I start from the beginning of the night when I brought the TV outside. I tell them what happened on Beverly Hills, 90210, about Brandon at the beach club and Kelly and Dylan getting together behind Brenda’s back while she is in Paris with Donna. I tell them about the prank phone calls and about the chips, the French braids, the rhubarb we had over Gary. My parents sit on either side of me. My mom cries and sniffles loudly.
“Were you very angry?” one of the detectives asks me. He is tall and thin with bushy dark hair and a skinny mustache.
“I was very sad,” I tell him.
The detective with the mustache pats my forearm. “Don’t worry. You’ll remember more later. I promise. It’ll come back to you. It always does.”
When I sleep, I dream about the rhubarb patch.
~
School starts in September. I am not allowed to walk by myself, so my dad drops me off at the door, even though the school is only three blocks from home. “Gary will pick you up,” he tells me. “Don’t walk home.”
There’s a kidnapper on the loose, but the posters with Heather’s face are already starting to fade and fray. I think they should be refreshed, reprinted on clean white paper. I am somewhat famous because I was the last one to see her. Reporters call our house. My picture is shown on the news and my mom is horrified. “What if he comes back for Steffy?” she hisses at my dad when she thinks I’m out of earshot.
I think that being Heather’s best friend will make the first day of eighth grade easier. It does not. Nobody talks to me. Nobody even comes near me. It’s as if I’m tainted. I carry all their fear and mine inside my Esprit shoulder bag, my GUESS jeans, my Benneton crew-neck t‑shirt. It’s also inside me, mingling with my guts and my bones. Nobody wants to breathe it in when I exhale.
I am falling asleep in Geography, halfway between conscious and not, and it happens: I am no longer in a stale classroom surrounded by people who do not know me. I am back in the tent. It’s that night. I am there. Heather is there. A rush of love, warm and pleasant, sweeps over me. It’s like a breeze on the first sunny day of the year, when you hold your face up to sun and exhale. You won’t remember winter for much longer.
When I open my eyes, I am on the dusty floor. Mr. Griffin is standing over me. “Martin,” he calls, “you get the nurse. Shelby, you go get Mrs. Adamson.”
“Ew,” someone whispers, “I think she peed her pants.”
~
I stay home from school for weeks. I do none of the work Mrs. Adamson arranges to have sent to me each week.

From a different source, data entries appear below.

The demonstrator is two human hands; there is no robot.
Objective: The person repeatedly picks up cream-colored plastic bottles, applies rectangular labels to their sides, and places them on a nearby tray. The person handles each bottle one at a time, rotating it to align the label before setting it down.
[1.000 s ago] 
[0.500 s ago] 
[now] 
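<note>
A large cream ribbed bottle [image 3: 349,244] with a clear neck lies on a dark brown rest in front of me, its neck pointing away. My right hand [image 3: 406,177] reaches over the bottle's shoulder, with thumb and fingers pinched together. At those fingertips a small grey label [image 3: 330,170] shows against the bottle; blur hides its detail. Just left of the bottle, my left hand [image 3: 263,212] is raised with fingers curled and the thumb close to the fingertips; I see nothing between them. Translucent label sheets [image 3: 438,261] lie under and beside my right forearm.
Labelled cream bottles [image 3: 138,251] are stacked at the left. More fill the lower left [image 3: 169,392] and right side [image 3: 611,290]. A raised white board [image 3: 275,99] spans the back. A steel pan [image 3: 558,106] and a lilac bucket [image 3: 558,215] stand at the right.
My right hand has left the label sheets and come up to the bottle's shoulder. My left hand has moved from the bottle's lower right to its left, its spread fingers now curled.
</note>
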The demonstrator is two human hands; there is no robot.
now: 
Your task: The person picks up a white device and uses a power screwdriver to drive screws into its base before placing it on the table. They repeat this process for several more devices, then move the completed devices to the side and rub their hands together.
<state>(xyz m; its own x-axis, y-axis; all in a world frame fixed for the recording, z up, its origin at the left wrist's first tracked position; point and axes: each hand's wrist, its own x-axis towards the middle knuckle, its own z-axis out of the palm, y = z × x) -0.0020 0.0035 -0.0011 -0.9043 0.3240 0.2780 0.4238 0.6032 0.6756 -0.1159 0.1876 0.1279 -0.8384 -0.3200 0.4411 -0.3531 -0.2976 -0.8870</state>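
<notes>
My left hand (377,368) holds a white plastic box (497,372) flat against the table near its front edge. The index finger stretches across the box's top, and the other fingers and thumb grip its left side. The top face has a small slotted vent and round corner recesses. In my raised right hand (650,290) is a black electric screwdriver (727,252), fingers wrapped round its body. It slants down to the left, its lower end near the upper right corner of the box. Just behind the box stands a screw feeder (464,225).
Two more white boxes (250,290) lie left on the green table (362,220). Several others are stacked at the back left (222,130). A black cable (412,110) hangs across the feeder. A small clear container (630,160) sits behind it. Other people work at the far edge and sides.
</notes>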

Sometimes Gary brings it to me. Sometimes Mrs. Adamson herself comes to the door, and when she does, I pretend to be sleeping. During the day, I watch TV for hours. I’m watching a re-run of Alice when it happens again. One minute Mel is verbally abusing Vera, who is so willfully stupid that it’s hard to side with her, then the next minute I’m back in the tent. My mosquito bites itch. Sweat drips from my hairline. Dorito dust coats my fingertips. I can smell Cool Ranch.
“Are you here?” I ask Heather.
“Of course. Where else would I be?”
“Are you going to see Gary?”
“Gary?” Heather scoffs. “Why would I want to see Gary?” She pulls out a deck of cards. “I have tarot cards,” she says.
“Will we stay here all night?” I ask her. “Can we stay in this tent?”
“Of course,” she says. “Don’t be a ding-bat.”
~
I go back to school after Christmas break, and I join the jazz band. I am third-chair flute, along with eleven other third-string flutists who do not know how to play well. We blow hard and chirp like a flock of chaotic birds. Mr. Douglas is patient and tells us to regulate our air.
In the coatroom after class, I am putting my flute case back in my cubby hole, safe for tomorrow, when it happens. Nobody is near me, so I let myself sink down on the floor on a pile of soft downy coats.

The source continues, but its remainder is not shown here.